## Problem statement
The expected answer is the data below, printed verbatim without its pictures.

━━━━━━━━━━

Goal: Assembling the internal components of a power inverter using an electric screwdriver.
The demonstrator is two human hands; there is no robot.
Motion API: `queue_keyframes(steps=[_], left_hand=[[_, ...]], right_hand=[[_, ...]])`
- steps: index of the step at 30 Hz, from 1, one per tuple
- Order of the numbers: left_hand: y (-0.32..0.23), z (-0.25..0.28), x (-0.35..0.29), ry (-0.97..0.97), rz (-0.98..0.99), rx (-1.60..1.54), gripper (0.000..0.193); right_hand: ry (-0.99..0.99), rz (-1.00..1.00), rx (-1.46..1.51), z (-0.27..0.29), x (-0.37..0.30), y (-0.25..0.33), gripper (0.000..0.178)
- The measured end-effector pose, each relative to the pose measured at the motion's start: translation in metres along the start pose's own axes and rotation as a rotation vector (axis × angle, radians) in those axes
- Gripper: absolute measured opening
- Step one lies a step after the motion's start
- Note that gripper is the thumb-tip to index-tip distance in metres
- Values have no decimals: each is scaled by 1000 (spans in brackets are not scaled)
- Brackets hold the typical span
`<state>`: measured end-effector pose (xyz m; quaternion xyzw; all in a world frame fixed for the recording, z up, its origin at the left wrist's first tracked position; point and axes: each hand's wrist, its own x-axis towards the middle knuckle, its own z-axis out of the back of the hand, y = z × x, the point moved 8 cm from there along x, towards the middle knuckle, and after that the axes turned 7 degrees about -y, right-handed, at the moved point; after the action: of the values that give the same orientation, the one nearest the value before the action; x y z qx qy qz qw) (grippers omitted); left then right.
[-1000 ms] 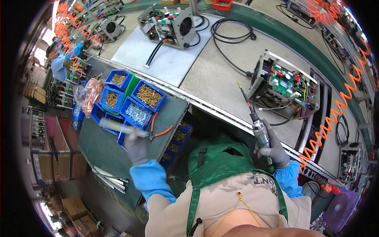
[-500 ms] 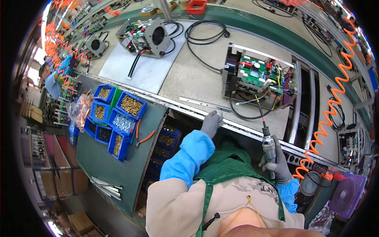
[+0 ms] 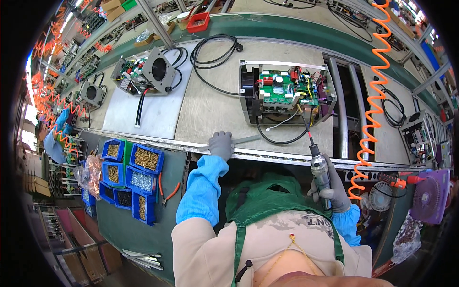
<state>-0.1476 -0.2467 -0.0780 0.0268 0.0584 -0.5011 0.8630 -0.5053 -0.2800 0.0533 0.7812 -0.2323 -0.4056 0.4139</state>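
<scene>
My left hand [image 3: 221, 145], in a grey glove, is at the front edge of the bench with its fingers closed over a thin flat metal strip [image 3: 246, 139]. Both ends of the strip stick out beside the hand. My right hand [image 3: 335, 190], gloved too, is wrapped round a grey-green electric screwdriver [image 3: 320, 171]. Its bit points up and away, toward the front lower side of an open-framed device [image 3: 249, 115] with a black fan and a green circuit board [image 3: 282, 87]. Whether the tip touches the device I cannot tell. A black cable loops down before the device.
Left of me, blue bins [image 3: 147, 159] of screws and fittings stand beside orange-handled pliers [image 3: 168, 195]. A second fan device [image 3: 155, 69] sits on a white board [image 3: 160, 115]. Metal rollers [image 3: 340, 110] lie right of the device; an orange coiled hose [image 3: 370, 119] hangs there.
My left hand has moved left in the view and taken hold of the strip, which lay on the bench and is now turned at its edge. My right hand still holds the screwdriver. The view has shifted.
</scene>
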Motion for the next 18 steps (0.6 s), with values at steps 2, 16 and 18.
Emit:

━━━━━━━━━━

## Exercise response
Goal: Assembling the internal components of a power inverter using an electric screwdriver.
The demonstrator is two human hands; there is no robot.
Motion API: `queue_keyframes(steps=[_], left_hand=[[_, ...]], right_hand=[[_, ...]])`
- steps: index of the step at 30 Hz, from 1, one per tuple
- Order of the numbers: left_hand: y (-0.32..0.23), z (-0.25..0.28), x (-0.35..0.29), ry (-0.97..0.97), rz (-0.98..0.99), rx (-1.60..1.54), gripper (0.000..0.193); right_hand: ry (-0.99..0.99), rz (-1.00..1.00), rx (-1.46..1.51), z (-0.27..0.29), x (-0.37..0.30), y (-0.25..0.33), gripper (0.000..0.178)
- The measured end-effector pose, each relative to the pose measured at the motion's start: translation in metres along the start pose's own axes and rotation as a rotation vector (axis × angle, radians) in those axes
- Gripper: absolute measured opening
- Step one lies a step after the motion's start
- Note that gripper is the thumb-tip to index-tip distance in metres
- Values have no decimals: each is scaled by 1000 (spans in brackets are not scaled)
- Brackets hold the typical span
`<state>`: measured end-effector pose (xyz m; quaternion xyzw; all in a world frame fixed for the recording, z up, its origin at the left wrist's first tracked position; point and axes: each hand's wrist, its own x-axis towards the middle knuckle, its own z-axis out of the back of the hand, y = z × x, the point moved 8 cm from there along x, towards the middle knuckle, and after that the axes turned 7 degrees about -y, right-handed, at the moved point; after the action: of the values that give the same orientation, the one nearest the value before the action; x y z qx qy qz qw) (grippers omitted); left then right.
[-1000 ms] 
[-500 ms] 
[+0 ms] 
<state>-0.1476 -0.2467 -0.0780 0.0268 0.0584 -0.5011 0.8630 -0.5053 -0.2800 0.0533 0.7812 -0.2323 -0.4056 0.4139</state>
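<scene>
My left hand [image 3: 221, 145], in a grey glove, is at the front edge of the bench with its fingers closed over a thin flat metal strip [image 3: 246, 139]. Both ends of the strip stick out beside the hand. My right hand [image 3: 335, 190], gloved too, is wrapped round a grey-green electric screwdriver [image 3: 320, 171]. Its bit points up and away, toward the front lower side of an open-framed device [image 3: 249, 115] with a black fan and a green circuit board [image 3: 282, 87]. Whether the tip touches the device I cannot tell. A black cable loops down before the device.
Left of me, blue bins [image 3: 147, 159] of screws and fittings stand beside orange-handled pliers [image 3: 168, 195]. A second fan device [image 3: 155, 69] sits on a white board [image 3: 160, 115]. Metal rollers [image 3: 340, 110] lie right of the device; an orange coiled hose [image 3: 370, 119] hangs there.
My left hand has moved left in the view and taken hold of the strip, which lay on the bench and is now turned at its edge. My right hand still holds the screwdriver. The view has shifted.
</scene>
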Motion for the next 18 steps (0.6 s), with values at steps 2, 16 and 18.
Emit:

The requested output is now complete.